INSTRUCTIONS FOR THE TASK:
Using the material below, print a verbatim copy of every line from the one containing "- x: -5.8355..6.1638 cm" through the one containing "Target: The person", inclusive, and omit the pictures.

= Beginning of Section =

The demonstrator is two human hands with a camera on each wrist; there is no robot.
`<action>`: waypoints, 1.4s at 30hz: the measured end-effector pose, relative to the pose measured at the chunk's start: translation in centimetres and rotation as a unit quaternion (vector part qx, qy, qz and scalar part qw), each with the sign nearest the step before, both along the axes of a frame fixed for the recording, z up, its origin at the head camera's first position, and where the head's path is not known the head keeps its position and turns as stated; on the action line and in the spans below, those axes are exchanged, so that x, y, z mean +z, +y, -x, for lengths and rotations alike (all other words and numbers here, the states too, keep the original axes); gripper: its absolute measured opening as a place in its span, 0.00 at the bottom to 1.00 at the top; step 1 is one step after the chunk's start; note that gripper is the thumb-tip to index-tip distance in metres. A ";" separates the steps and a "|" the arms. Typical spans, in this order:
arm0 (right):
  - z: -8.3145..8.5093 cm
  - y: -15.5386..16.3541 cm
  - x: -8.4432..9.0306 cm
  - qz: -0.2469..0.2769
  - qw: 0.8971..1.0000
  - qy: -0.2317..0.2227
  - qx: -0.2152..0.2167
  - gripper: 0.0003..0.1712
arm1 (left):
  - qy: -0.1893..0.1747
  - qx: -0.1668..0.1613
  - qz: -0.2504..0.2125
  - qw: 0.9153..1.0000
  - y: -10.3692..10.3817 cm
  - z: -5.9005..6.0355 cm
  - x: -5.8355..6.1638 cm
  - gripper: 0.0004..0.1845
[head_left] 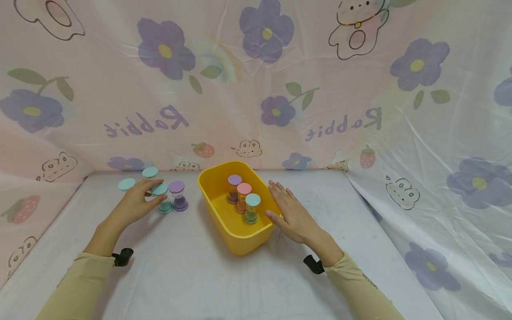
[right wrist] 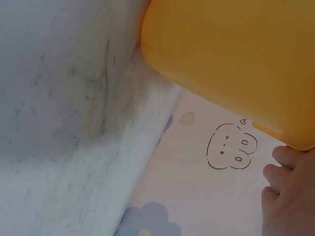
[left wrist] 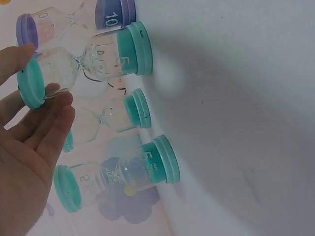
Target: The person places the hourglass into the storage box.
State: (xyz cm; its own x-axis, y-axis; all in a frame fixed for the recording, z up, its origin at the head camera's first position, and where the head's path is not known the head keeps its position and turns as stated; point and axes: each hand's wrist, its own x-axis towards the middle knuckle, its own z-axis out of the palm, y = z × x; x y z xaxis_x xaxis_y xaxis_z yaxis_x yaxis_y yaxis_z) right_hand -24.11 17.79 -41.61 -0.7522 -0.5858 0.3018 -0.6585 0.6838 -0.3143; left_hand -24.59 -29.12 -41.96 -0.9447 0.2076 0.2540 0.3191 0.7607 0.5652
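Note:
My left hand (head_left: 134, 203) pinches the top cap of a teal-capped hourglass (left wrist: 61, 66) between thumb and fingers; it stands upright on the table. Right beside it is a purple-capped hourglass (head_left: 177, 189). Two more teal-capped hourglasses (head_left: 150, 172) (left wrist: 115, 172) stand farther back and to the left. At the right, my right hand (head_left: 295, 218) rests with straight fingers along the rim of a yellow bin (head_left: 240, 244). Inside the bin stand a purple-capped hourglass (head_left: 234, 179), a pink-capped one (head_left: 244, 189) and a teal-capped one (head_left: 253, 200).
A white cloth covers the table (head_left: 180, 275). Behind it hangs a pink curtain (head_left: 224, 106) printed with flowers and rabbits, which also runs along both sides. In the right wrist view the bin's outer wall (right wrist: 231, 54) fills the upper right.

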 end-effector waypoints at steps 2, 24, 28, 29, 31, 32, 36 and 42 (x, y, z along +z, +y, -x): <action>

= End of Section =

RESPONSE TO THE EXERCISE:
  - x: -5.8355..6.1638 cm
  - gripper: 0.0004..0.1845
[head_left] 
[right wrist] 
[left wrist] 
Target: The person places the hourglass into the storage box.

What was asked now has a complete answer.